Connecting sources

Four ways to get content into VDF AI Data

Each method fits a different shape of source. Most teams end up using more than one — files for snapshots, connected apps for living docs, databases for structured data, and pasted text for quick moments.

Method	Best for	Stays current?	Reusable across products?
Direct file upload	Snapshots, one-off references, archived documents	No (manual re-upload)	Yes
Connected app	Living content — folders, spaces, projects that update	Yes	Yes
Database connection	Your operational data — customers, orders, telemetry, catalogs	Yes (queried live)	Yes
Pasted text in a prompt	Quick context for a single conversation	No	No

For anything that changes over time, prefer connected apps or database connections. For finished snapshots, upload directly.

Databases are first-class sources. VDF AI Data isn't just for documents. The same product surface that searches your wiki can read from your data warehouse, your transactional database, or your analytics store — and use that data in EDA, feature discovery, semantic search, and fine-tuning workflows.

Uploading files directly

The simplest pattern. Drag a file in, it processes, it’s referenceable.

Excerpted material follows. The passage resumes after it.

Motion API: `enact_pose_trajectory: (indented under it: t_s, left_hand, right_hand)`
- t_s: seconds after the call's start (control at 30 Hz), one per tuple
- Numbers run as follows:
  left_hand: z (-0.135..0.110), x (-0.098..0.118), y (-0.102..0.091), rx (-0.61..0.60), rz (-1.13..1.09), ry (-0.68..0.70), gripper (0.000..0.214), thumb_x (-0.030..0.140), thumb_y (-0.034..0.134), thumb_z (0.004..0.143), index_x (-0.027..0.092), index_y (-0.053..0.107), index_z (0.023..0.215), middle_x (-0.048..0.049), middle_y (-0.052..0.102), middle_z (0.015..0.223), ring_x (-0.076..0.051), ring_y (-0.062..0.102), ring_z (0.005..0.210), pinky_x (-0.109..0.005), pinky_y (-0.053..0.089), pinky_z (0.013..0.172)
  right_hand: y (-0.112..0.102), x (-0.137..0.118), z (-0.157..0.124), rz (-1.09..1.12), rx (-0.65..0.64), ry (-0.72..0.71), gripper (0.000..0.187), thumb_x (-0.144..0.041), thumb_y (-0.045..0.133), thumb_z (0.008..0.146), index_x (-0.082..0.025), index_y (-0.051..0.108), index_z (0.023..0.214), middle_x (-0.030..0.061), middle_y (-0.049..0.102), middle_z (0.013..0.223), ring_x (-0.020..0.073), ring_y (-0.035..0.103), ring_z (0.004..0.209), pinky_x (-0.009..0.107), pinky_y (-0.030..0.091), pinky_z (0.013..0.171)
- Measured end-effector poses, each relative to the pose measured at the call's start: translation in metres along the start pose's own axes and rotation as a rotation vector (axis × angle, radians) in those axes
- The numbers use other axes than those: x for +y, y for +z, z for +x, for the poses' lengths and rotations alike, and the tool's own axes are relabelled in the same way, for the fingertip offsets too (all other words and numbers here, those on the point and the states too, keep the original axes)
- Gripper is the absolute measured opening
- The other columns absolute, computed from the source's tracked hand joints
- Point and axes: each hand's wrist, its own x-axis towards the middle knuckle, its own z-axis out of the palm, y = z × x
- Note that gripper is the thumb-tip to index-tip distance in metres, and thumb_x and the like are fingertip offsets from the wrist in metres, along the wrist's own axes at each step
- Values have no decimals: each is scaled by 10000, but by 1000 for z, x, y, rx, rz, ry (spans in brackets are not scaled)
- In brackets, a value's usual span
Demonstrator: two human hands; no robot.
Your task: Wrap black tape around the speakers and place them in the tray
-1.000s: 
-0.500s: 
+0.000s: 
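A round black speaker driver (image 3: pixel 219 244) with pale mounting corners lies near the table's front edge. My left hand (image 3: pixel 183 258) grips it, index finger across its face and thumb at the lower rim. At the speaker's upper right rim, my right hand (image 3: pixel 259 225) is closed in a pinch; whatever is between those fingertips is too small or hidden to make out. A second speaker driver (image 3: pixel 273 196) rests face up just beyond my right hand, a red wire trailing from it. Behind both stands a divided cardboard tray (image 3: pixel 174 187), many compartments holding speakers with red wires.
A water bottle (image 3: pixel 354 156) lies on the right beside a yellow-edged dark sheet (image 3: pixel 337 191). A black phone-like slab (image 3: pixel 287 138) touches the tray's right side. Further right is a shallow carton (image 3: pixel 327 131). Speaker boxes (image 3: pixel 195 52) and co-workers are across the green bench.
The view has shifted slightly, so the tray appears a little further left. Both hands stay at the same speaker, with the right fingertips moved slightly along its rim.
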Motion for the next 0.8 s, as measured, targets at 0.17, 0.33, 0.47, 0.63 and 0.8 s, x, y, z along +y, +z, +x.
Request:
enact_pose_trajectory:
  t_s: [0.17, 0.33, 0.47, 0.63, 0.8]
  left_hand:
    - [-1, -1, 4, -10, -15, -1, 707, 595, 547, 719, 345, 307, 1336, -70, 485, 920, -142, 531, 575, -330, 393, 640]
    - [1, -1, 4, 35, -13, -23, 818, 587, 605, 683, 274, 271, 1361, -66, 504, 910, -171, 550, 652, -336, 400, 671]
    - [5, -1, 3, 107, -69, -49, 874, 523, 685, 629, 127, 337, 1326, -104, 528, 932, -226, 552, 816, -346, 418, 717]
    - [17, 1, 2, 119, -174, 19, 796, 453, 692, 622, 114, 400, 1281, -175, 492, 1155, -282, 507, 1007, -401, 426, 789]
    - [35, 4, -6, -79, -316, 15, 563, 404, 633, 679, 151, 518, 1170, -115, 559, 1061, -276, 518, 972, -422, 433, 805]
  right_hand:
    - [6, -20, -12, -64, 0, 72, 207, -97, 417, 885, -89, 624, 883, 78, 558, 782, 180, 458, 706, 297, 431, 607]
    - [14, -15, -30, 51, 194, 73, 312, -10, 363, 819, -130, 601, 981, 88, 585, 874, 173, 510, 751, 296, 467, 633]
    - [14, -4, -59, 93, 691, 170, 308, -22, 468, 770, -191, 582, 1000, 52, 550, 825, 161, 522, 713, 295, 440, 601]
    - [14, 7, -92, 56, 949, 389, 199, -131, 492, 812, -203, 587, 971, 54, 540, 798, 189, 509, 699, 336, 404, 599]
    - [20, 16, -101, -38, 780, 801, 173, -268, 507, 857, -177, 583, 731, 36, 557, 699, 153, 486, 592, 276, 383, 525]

What to consider before uploading

Will this content change? If yes, a connected app is usually better. Uploads are snapshots.
Who should see this? Set visibility immediately after upload. The default may not match what you want.
Is it the right format? Plain text, PDF, DOCX, XLSX, CSV, PPTX, and transcripts all work well. Scanned PDFs require OCR — slower and sometimes lower quality.
Is it a sensible size? Very large files (hundreds of pages, gigabyte-scale spreadsheets) may take longer to process. Splitting into two files often gives better results than uploading a monster.

A useful naming convention

Files in Data are easier to reference when their names tell you what they are. A few patterns that pay off:

MSA-AcmeCorp-2025.pdf is searchable. final_v3.pdf is not.
Date prefixes (2025-03-12-call-transcript.txt) make chronological searches easier.
Project tags in the name (alpha-onboarding-checklist.docx) help filter when you have hundreds of files.

Connecting apps

This is where the real power lives. A connection means VDF AI can read live content from an app — and you don’t have to upload, re-upload, or manually sync.

Common apps you can connect

Google — Drive folders, Docs, Sheets, Slides
Microsoft — OneDrive, SharePoint, Outlook, Teams
Confluence — Spaces and pages
Jira — Projects, boards, individual tickets
GitHub — Repos, issues, pull requests
Slack — Channels and conversations
Zoom — Recorded meetings and transcripts
GitBook — Spaces and documents
Box — Folders and files

Your workspace may have additional connectors. Check the Connections area to see what’s available.

How a connection works

You start the connection.
From the Connections area, pick the app and click "Connect."
The app asks you to authenticate.
Sign in with your account on that platform. This proves to the app that the connection is authorized by you.
The app asks what to share.
You choose what VDF AI should be able to access — a folder, a space, a project, a channel. Start narrow.
The connection becomes active.
VDF AI can now reference content from the scoped area inside any conversation, agent, or network.
The connection refreshes over time.
Some apps auto-refresh; others may need manual reauthorization periodically.

Scoping a connection right

The single best decision you make when connecting is what to scope it to.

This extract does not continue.